This Quarterly Report on Form 10-Q and oral statements made from time to time by representatives of the Company may contain or incorporate by reference certain statements that are not historical facts, including, most importantly, information concerning possible or assumed future results of operations of the Company. Those statements, as well as statements preceded by, followed by, or that include the words “may,” “believes,” “plans,” “expects,” “anticipates,” or the negation thereof, or similar expressions, constitute “forward-looking statements” within the meaning of the Private Securities Litigation Reform Act of 1995 (the “Reform Act”). All statements that address future operating, financial or business performance; strategies or expectations; future synergies, efficiencies or overhead savings; anticipated costs or charges; future capitalization; compliance with covenants contained in agreements governing our indebtedness, adequacy of capital resources and anticipated financial impacts of recent or pending transactions are forward-looking statements within the meaning of the Reform Act. The forward-looking statements are based on our expectations at the time such statements are made, speak only as of the dates they are made and are susceptible to a number of risks, uncertainties and other factors. Our actual results, performance and achievements may differ materially from any future results, performance or achievements expressed or implied by our forward-looking statements. For all of our forward-looking statements, we claim the protection of the safe harbor for forward-looking statements contained in the Reform Act. Many important factors could affect our future results and could cause those results to differ materially from those expressed in or implied by the forward-looking statements contained herein.

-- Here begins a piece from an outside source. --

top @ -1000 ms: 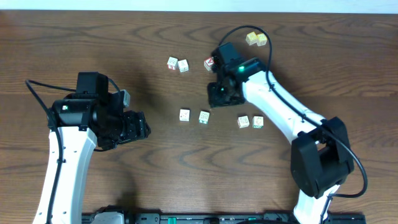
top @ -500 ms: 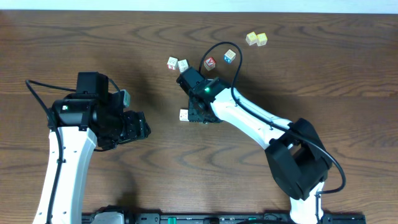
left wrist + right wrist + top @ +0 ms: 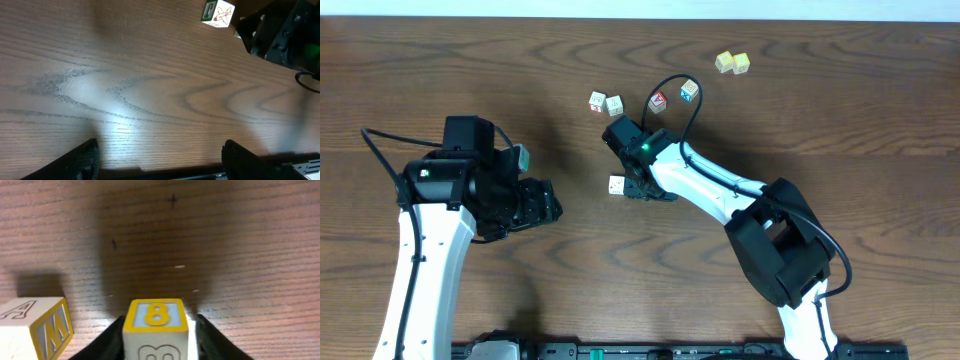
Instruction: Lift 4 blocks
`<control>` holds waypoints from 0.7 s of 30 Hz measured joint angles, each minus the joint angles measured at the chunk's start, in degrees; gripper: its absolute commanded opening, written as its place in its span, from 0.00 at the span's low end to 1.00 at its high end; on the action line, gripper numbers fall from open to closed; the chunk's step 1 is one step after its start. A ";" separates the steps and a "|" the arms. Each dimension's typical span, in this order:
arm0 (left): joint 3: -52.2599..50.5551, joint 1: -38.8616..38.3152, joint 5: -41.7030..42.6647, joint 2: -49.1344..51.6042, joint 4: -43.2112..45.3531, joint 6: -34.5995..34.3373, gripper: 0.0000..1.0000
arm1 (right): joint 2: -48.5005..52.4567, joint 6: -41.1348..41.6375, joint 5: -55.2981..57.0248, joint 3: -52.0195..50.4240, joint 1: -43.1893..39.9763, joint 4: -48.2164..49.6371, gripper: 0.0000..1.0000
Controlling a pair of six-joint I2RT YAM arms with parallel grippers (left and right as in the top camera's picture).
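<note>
Right arm (image 3: pixel 710 190) has swung left across the table (image 3: pixel 860 130) since a second ago, from near the red-faced cube (image 3: pixel 658 100) down to the row of white blocks; left arm hasn't budged. Right gripper (image 3: pixel 642 186) is now low over the block with the 8 (image 3: pixel 156 322), with one finger on each side in the right wrist view, very close to its faces. Can't tell if they actually pinch yet. That block looks flat on the wood, not lifted. Second white block (image 3: pixel 617 184) sits just beside it, toward the left arm, free and untouched; it also shows at the top of the left wrist view. Other two white blocks of the row aren't visible now, since the right arm lies over where they were a second ago. Left gripper (image 3: pixel 160 150) hovers well apart from everything, fingers spread wide, nothing between them. Red-faced cube, blue cube (image 3: pixel 690 90) and yellow cubes (image 3: pixel 725 62) up top are not targets. Progress call: first grasp is being set up and no block is off the table in these views. All four lifts look still to do: the 8 block first, then its neighbour, then the two under the arm.
</note>
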 measured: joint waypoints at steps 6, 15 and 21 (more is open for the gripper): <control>0.00 0.00 0.00 0.00 0.00 0.00 0.79 | 0.00 -0.31 0.09 -0.02 -0.17 -0.37 0.28; 0.00 0.00 -0.02 0.00 0.00 0.00 0.79 | -0.11 -6.43 -3.96 0.39 -3.82 -5.60 0.28; 0.00 0.00 0.00 0.00 0.00 0.00 0.79 | -0.15 -13.64 -8.74 0.55 -8.94 -11.02 0.28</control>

Such factors, all of which are difficult or impossible to predict accurately, and many of which are beyond our control, include, but are not limited to, the following:

 
·
competition, including pricing pressures, aggressive marketing and the potential impact of competitors’ new unit openings on sales of Wendy’s and Arby’s restaurants;

 
·
consumers’ perceptions of the relative quality, variety, affordability and value of the food products we offer;

 
·
success of operating initiatives, including advertising and promotional efforts and new product and concept development by us and our competitors;

 
·
development costs, including real estate and construction costs;

 
·
changes in consumer tastes and preferences, including changes resulting from concerns over nutritional or safety aspects of beef, poultry, French fries or other foods or the effects of food-borne illnesses such as “mad cow disease” and avian influenza or “bird flu,” and changes in spending patterns and demographic trends, such as the extent to which consumers eat meals away from home;

 
·
certain factors affecting our franchisees, including the business and financial viability of franchisees, with a significant number of Arby’s franchisees and a minimal number of Wendy’s franchisees having experienced declining sales and profitability, the timely payment of franchisees’ obligations due to us or to national or local advertising organizations, and the ability of our franchisees to open new restaurants in accordance with their development commitments, including their ability to finance restaurant development and remodels;

 
·
availability, location and terms of sites for restaurant development by us and our franchisees;

 
·
delays in opening new restaurants or completing remodels of existing restaurants;

 
·
the timing and impact of acquisitions and dispositions of restaurants;

 
·
our ability to successfully integrate acquired restaurant operations;

 
·
anticipated or unanticipated restaurant closures by us and our franchisees;

 
·
our ability to identify, attract and retain potential franchisees with sufficient experience and financial resources to develop and operate Wendy’s and Arby’s restaurants successfully;

 
·
availability of qualified restaurant personnel to us and to our franchisees, and the ability to retain such personnel;

 
·
our ability, if necessary, to secure alternative distribution of supplies of food, equipment and other products to Wendy’s and Arby’s restaurants at competitive rates and in adequate amounts, and the potential financial impact of any interruptions in such distribution;

 
·
changes in commodity (including beef and chicken), labor, supply, fuel, utilities, distribution and other operating costs;

 
·
availability and cost of insurance;

 
36

 


 
·
adverse weather conditions;

 
·
availability, terms (including changes in interest rates) and deployment of capital;

 
·
changes in legal or self-regulatory requirements, including franchising laws, accounting standards, payment card industry rules, overtime rules, minimum wage rates, government-mandated health benefits, tax legislation and menu-board labeling requirements;

 
·
the costs, uncertainties and other effects of legal, environmental and administrative proceedings;

 
·
the impact of general economic conditions and high unemployment rates on consumer spending, particularly in geographic regions that contain a high concentration of Wendy’s or Arby’s restaurants, and the effects of war or terrorist activities;

 
·
the effects of charges for impairment of goodwill or for the impairment of other long-lived assets due to deteriorating operating results; and

 
·
other risks and uncertainties affecting us and our subsidiaries referred to in our Form 10-K for the fiscal year ended January 3, 2010 (the “Form 10-K”) (see especially “Item 1A. Risk Factors” and “Item 7. Management’s Discussion and Analysis of Financial Condition and Results of Operations”) and in our other current and periodic filings with the Securities and Exchange Commission.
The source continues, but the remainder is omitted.